According to MassShootingTracker.com — and that a website with that name actually exists says everything about America’s sickening gun culture — there have been 337 mass shootings in our country this year before today’s headline grabbing massacre of at least 50 dead with over 100 injured in Las Vegas.
Oh, if only there weren’t more good people with guns in attendance who could have shot back at the madman firing from the 32nd floor. Surely, the only conceivable way to stop something like this from ever happening again is to make sure that everyone is armed.
What, too soon?
Forgive me, I know, I shouldn’t be talking about gun control now. It is disrespectful to the victims and their families. I should remain silent as the usual news cycle plays out, or at least wait until we know more about what happened. But actually what we don’t know yet tells us a lot.
Since the incident has not been labeled “terrorism,” which is exactly what it is, we know there is no evidence as yet that the perpetrator is Muslim. Since race has not been mentioned, we know that the perpetrator is white. Since so many people were shot, we know the perpetrator had an arsenal at his disposal and that it would surprise no one if all of his weapons were legal.
The thing with mass shootings this year is that they have not been especially newsworthy. Just not enough people killed. Admittedly, the year got off to a promising start with four murdered in South Carolina on New Year’s Day, followed by five more in Oregon and five more in Florida over the next week. But with many mass shootings, the victims merely suffer traumatic injures rather than death, and that is so much less sensational. So what if 10 were injured by gunshots, including eight teenagers, in Tennessee? They lived, so what’s news about that?

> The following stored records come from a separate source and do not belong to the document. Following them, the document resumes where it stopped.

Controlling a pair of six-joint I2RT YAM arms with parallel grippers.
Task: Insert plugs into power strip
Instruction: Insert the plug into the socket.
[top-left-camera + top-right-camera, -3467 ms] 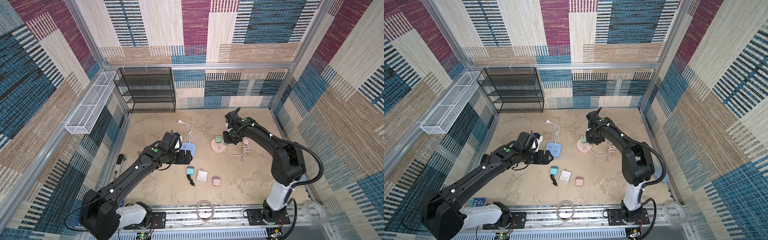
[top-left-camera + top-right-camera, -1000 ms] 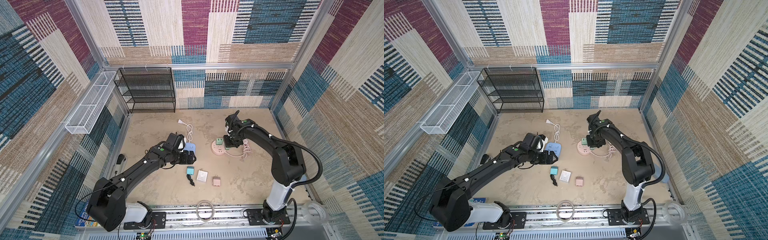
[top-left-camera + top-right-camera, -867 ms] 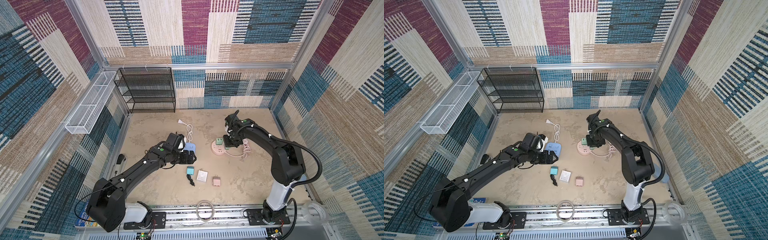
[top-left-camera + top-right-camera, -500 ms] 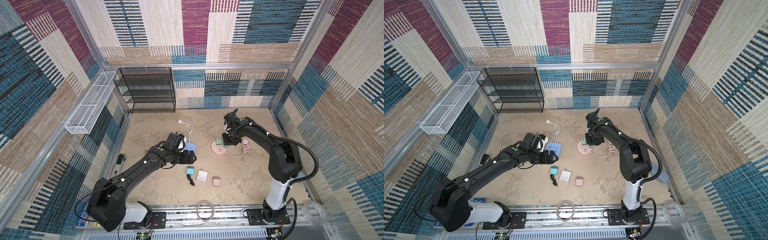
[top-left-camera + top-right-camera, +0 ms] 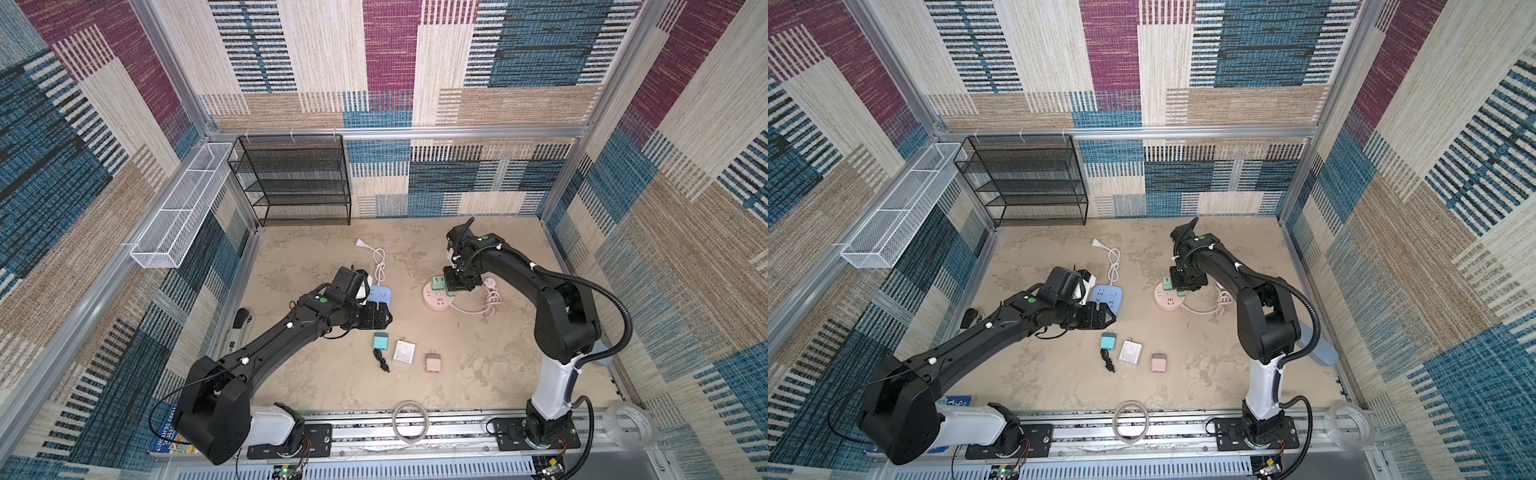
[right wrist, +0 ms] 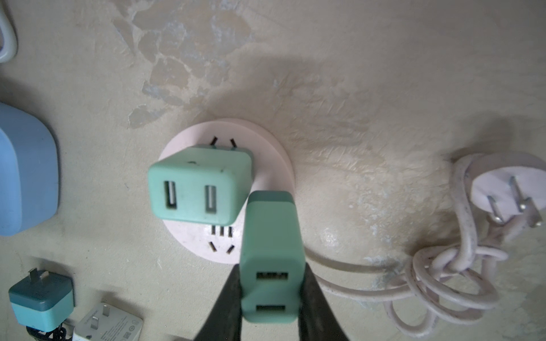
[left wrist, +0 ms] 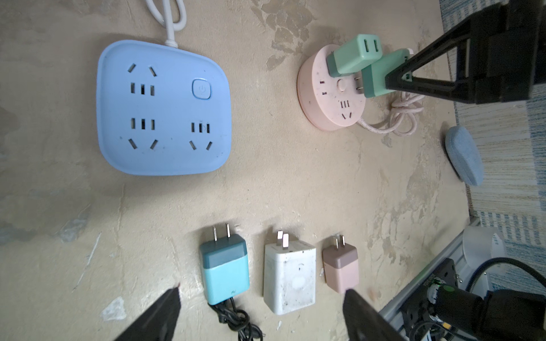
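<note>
The right jaws are clenched on the sides of a mint green boxy plug adapter [image 6: 270, 230], USB end toward the wrist. Its long axis runs away from the wrist, down toward the round pink power strip [image 6: 266, 147]. In the left wrist view its two metal prongs [image 7: 358, 84] point at the strip's face beside the centre button; I cannot tell whether the tips have entered any slots. Another mint green adapter [image 6: 198, 189] stands seated in the strip, just beside the held one. The push, as I judge it, turns on the prongs lining up with a slot pair directly beyond them, and the neighbour leaves little room.

The left jaws hang released above the beige worktop [image 7: 295, 192], over a teal plug with black cord [image 7: 224, 268], a white plug [image 7: 289, 274] and a pink plug [image 7: 341, 265]. These lie flat in a row, prongs toward the blue square power strip [image 7: 162, 109], and the left arm is the nearer to them.
</note>
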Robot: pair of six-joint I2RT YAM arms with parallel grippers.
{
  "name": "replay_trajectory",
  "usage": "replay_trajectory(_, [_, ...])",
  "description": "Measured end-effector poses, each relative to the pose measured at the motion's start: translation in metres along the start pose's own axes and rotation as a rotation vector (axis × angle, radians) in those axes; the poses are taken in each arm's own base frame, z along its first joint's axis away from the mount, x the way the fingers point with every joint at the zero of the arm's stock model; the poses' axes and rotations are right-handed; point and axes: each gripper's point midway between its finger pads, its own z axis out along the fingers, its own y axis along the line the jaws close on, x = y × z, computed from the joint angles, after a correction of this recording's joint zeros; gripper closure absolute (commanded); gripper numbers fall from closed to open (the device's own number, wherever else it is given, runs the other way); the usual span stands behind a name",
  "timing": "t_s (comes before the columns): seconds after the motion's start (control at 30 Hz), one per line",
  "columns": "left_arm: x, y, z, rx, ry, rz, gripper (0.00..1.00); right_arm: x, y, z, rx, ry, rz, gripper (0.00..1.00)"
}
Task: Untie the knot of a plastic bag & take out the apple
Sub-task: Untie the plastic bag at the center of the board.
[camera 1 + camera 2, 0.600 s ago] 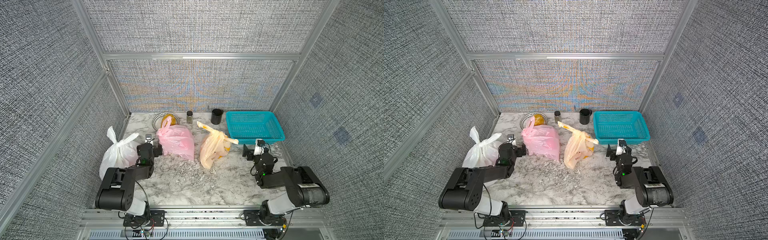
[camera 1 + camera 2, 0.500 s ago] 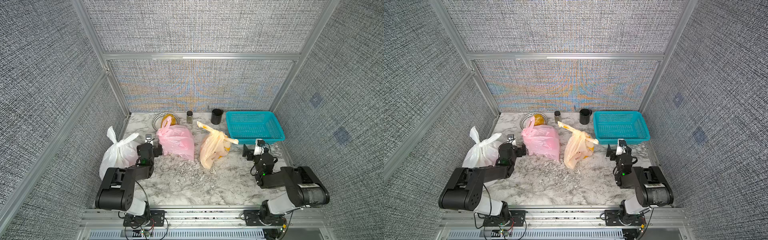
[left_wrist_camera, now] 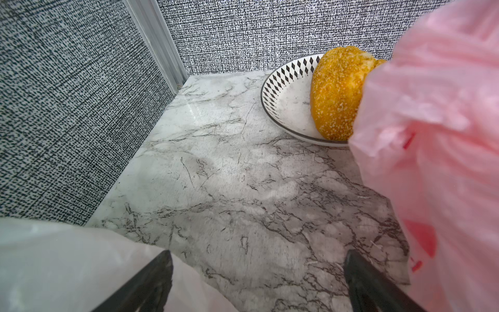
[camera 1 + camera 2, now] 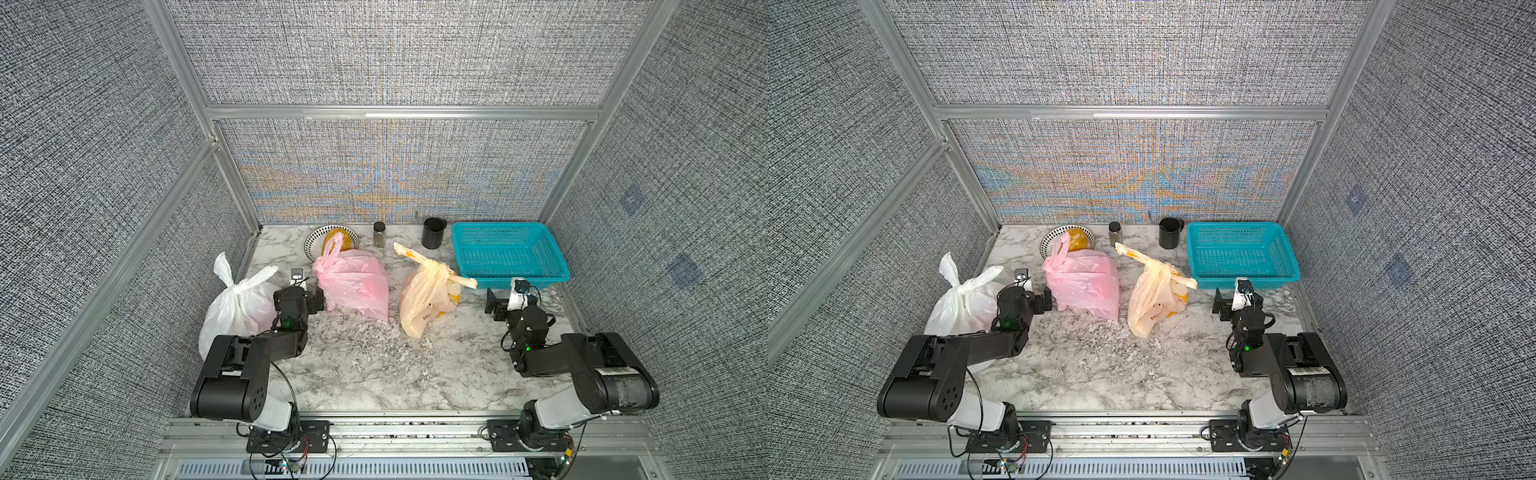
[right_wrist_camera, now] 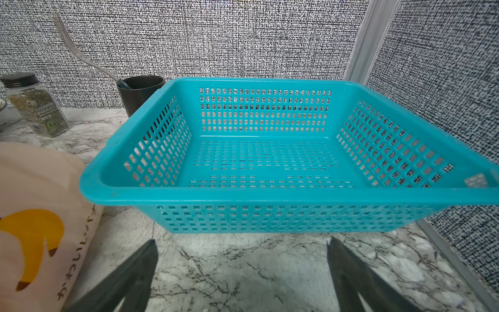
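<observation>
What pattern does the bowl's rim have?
Black diamonds on white; the bowl shows best in the left wrist view.

Glossy marble-look table (image 4: 374, 374), plastic basket (image 4: 521, 281) (smooth), crinkled pink bag (image 4: 357, 282)

No change is detectable between the earlier top views and the present ones. The left gripper (image 4: 306, 291) occupies the same position between the white bag (image 4: 237, 303) and the pink bag (image 4: 353, 282), with no visible difference in jaw spread, which is wide. The right gripper (image 4: 508, 297) occupies the same position, just in front of the teal basket (image 4: 519, 277) and beside the orange bag (image 4: 428, 295), jaws likewise wide apart. Outline, knot and placement of all three bags match the earlier views. Comparison covers the top views only.
</observation>
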Motion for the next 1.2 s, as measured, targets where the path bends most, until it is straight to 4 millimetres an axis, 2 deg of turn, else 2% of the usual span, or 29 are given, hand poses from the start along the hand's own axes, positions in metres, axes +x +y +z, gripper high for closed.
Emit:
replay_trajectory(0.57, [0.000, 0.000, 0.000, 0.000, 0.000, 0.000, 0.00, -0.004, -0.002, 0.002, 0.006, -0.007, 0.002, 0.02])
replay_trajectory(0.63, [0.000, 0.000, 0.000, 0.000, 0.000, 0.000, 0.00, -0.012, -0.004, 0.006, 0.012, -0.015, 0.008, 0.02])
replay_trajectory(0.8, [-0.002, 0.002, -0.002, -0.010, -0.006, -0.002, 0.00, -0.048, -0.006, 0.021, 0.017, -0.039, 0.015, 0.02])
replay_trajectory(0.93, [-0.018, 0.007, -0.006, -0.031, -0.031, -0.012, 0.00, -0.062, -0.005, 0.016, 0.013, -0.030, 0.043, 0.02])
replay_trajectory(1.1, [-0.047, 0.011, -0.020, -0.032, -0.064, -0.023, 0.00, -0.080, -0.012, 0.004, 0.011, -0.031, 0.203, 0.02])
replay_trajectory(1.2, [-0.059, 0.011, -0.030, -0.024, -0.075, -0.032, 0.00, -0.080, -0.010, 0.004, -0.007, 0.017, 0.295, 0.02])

“Since race has not been mentioned, we know that the perpetrator is white.”
In June, six were murdered by a former co-worker in Orlando, and while that got some media attention (work place shooting always make for compelling stories and possibly mini-series), with the dead still in the single digits, we couldn’t realistically expect more than 48-hours of coverage.

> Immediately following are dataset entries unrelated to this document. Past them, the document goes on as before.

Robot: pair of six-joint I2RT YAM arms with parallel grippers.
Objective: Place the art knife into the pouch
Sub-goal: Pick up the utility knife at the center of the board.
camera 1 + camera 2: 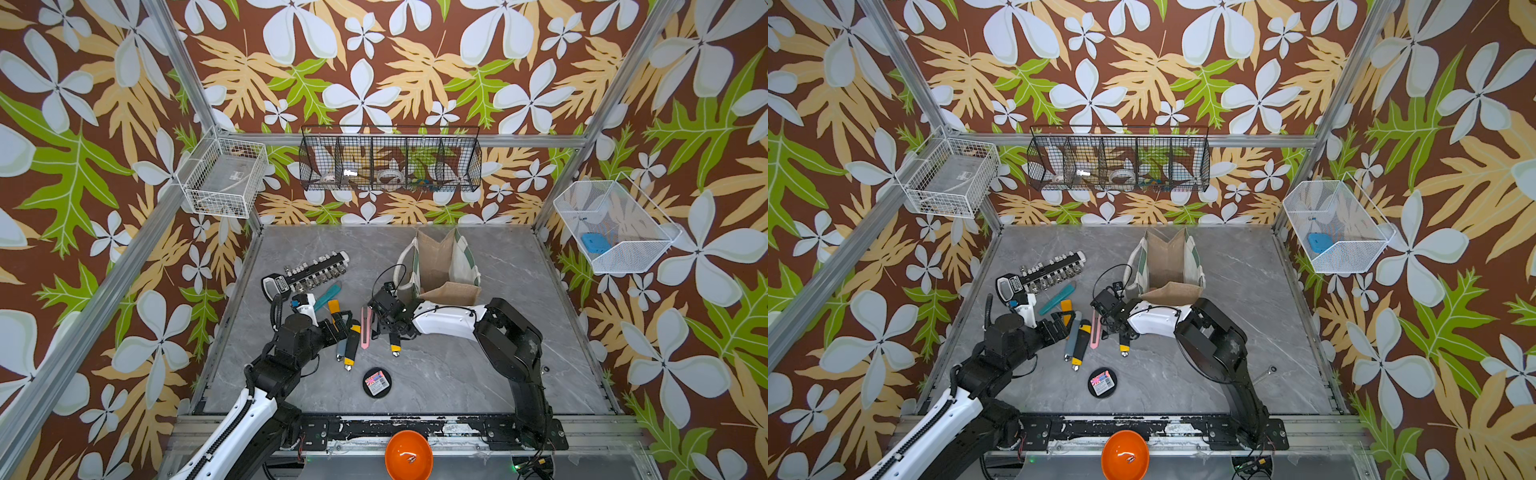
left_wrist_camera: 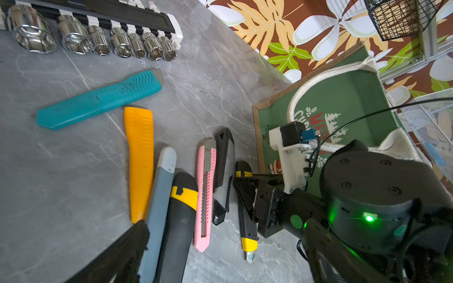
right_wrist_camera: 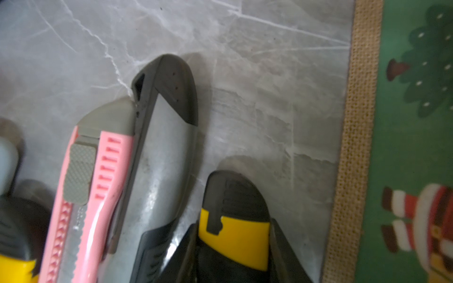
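The right tool [image 3: 234, 227] is narrow and pinches the black and yellow art knife [image 3: 235, 196], which lies on the tabletop [image 1: 457, 365] near the pouch [image 1: 440, 266], so this looks like the grab step, and next it should lift the knife over the pouch's open top.

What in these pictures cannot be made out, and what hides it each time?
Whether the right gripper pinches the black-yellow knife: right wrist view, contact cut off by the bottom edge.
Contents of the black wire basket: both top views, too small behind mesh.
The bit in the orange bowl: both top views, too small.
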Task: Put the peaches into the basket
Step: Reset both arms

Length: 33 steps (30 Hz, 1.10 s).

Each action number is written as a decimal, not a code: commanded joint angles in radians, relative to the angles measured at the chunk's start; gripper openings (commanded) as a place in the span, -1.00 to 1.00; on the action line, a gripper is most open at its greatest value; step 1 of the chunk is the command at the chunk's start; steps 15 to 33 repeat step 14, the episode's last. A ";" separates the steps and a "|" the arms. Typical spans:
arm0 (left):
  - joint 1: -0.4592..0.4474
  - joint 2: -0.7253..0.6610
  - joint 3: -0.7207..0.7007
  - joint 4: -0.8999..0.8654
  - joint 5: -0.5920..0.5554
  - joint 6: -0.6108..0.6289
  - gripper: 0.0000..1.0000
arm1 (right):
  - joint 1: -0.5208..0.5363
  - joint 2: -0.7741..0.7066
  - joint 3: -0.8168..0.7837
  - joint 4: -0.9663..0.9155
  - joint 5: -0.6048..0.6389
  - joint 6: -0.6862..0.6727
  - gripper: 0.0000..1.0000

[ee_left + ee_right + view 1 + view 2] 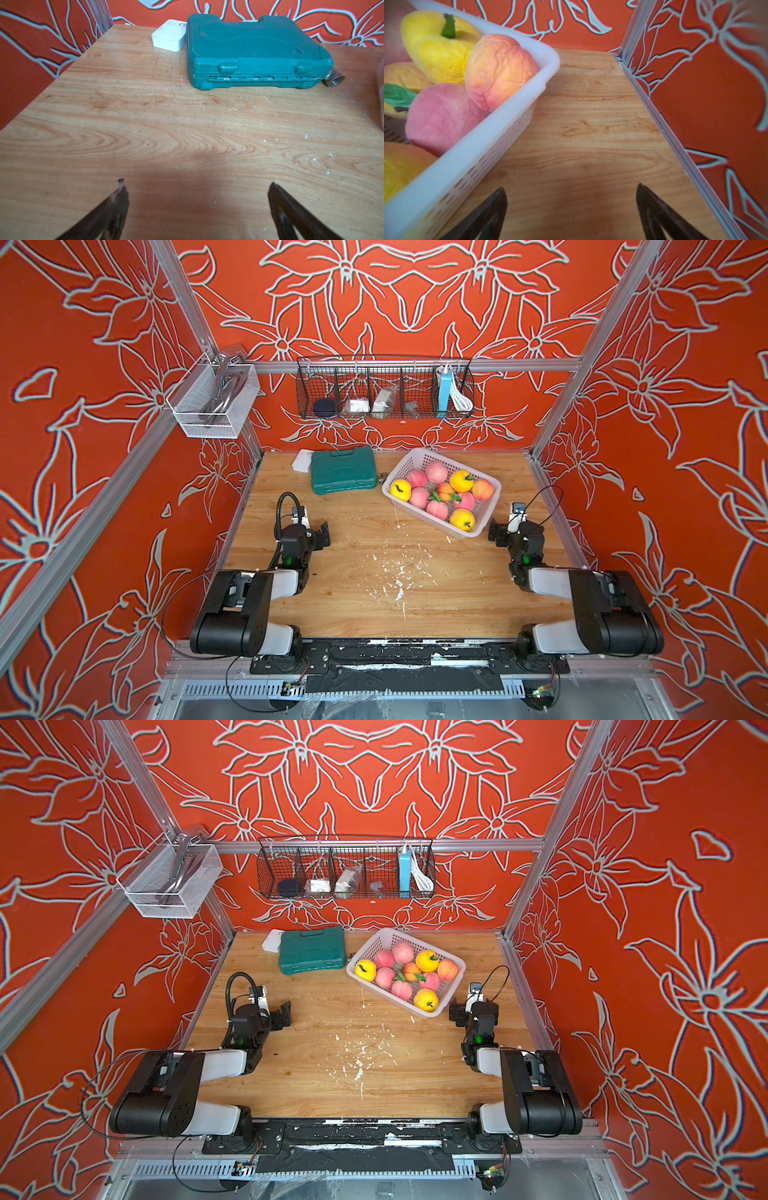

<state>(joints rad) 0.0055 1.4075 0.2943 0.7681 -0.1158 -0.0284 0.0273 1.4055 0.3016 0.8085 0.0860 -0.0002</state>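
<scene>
Left gripper (197,182) and right gripper (571,187) both gape wide, empty; peaches (436,472) in the basket (428,519) look light and squishy, so I'd pinch around the middle.

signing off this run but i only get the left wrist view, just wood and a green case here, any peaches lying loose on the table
Observer: No. In both top views the peaches all lie inside the basket; none sits on the table.
Operator: how many in there
Observer: Ten, counted in a top view: pink, yellow and blushed orange ones, packed close together.
Operator: right pincer holding anything
Observer: No. The right pincer is open and empty, over bare wood beside the basket.
</scene>
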 commanded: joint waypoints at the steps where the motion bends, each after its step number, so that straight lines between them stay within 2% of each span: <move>1: 0.001 0.003 0.014 0.010 0.011 0.012 0.97 | 0.005 0.006 0.030 -0.032 -0.061 -0.027 0.98; 33: 0.001 0.001 0.014 0.010 0.011 0.012 0.97 | 0.004 0.006 0.030 -0.031 -0.058 -0.030 0.98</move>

The Congressional baseball shooting in June was big news because of who was targeted, but again, with so many survivors and the feel-good story of Steve Scalise’s recovery, it now barely qualifies as horrible.

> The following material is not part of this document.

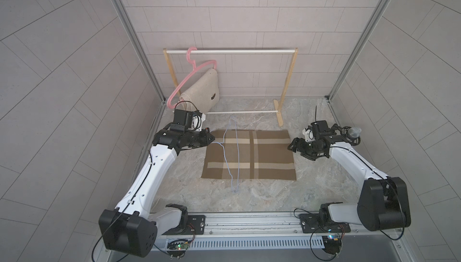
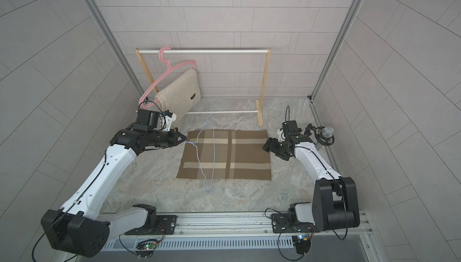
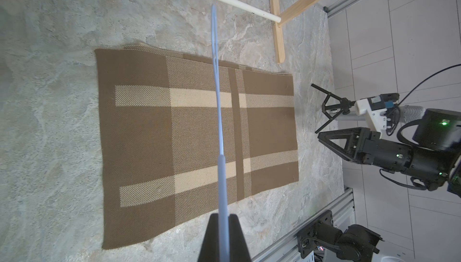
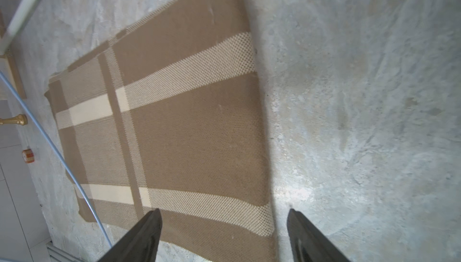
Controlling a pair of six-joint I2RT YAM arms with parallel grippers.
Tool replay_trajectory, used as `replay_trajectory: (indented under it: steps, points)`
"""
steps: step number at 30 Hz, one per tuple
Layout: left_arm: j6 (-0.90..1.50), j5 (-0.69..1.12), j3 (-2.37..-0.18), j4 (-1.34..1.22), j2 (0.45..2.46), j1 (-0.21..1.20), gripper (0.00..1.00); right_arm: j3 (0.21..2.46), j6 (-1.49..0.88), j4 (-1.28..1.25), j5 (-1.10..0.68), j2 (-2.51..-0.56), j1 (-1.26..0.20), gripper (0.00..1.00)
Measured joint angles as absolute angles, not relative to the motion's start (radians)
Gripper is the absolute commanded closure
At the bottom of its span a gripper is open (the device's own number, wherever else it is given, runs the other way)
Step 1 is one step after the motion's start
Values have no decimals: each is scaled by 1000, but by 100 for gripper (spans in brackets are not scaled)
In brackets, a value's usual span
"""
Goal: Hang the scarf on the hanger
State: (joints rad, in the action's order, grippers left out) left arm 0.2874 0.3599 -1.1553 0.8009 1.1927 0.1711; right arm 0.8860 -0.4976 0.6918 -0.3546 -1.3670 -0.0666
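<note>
scarves: 2, a brown scarf (image 1: 262,156) and a pale scarf (image 1: 202,91) | hangers: 2, a pink hanger (image 1: 186,80) and a blue hanger (image 3: 222,178) | clothes rack (image 1: 232,51): 1 | robot arms (image 1: 154,171): 2 | end effectors: 2, left end effector (image 1: 212,138) and right end effector (image 1: 291,146) | microphone (image 1: 354,131): 1

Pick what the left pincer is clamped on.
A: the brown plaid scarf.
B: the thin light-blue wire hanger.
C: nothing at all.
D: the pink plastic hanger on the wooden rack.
B: in the left wrist view the left pincer is shut on the thin light-blue wire hanger, which reaches out over the brown plaid scarf.
</note>
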Motion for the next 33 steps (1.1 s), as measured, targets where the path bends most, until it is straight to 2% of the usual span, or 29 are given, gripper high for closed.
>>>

But now we finally have our first horrifically massive shooting of the year, one with sufficient shock value to demand our attention. It is already being called “the deadliest mass shooting in modern U.S. history,” so we are going to be hearing about this one for at least 72 hours before it disappears from the news.
At least we can count on the president to respond with great empathy and sensitivity — no, wait.
Here’s the thing: I would like to turn away from this story this morning. Everything about it disturbs and repulses me. But I am sitting here at my desk reflecting on it because it is the only way I know how to express my sorrow for those whose lives were senselessly destroyed for the crime of attending a country music festival. It is also the only way I know how to grieve for my country, a country that has long lost its way as far as the sensible regulation of firearms. Our culture is sick with violence and our gun problem is more symptom than cause, though in reality it is both.
We are addicted to triggers and refuse treatment. And we all know what happens when an addict refuses treatment.
For our culture to get well, we need to enroll in a national 12-step program for guns. We must become deeply aware and take responsibility for the ongoing violence that our culture tacitly permits. Of course, that by itself is not the answer, because there is no singular answer. But until we admit that our guns laws, or rather lack thereof, are a key part of the problem, then we are enablers of the violence we claim to abhor.
Joe Raiola is Senior Editor of MAD Magazine and Producer of the Annual John Lennon Tribute in NYC. He has performed his solo show, “The Joy of Censorship” in over 40 states.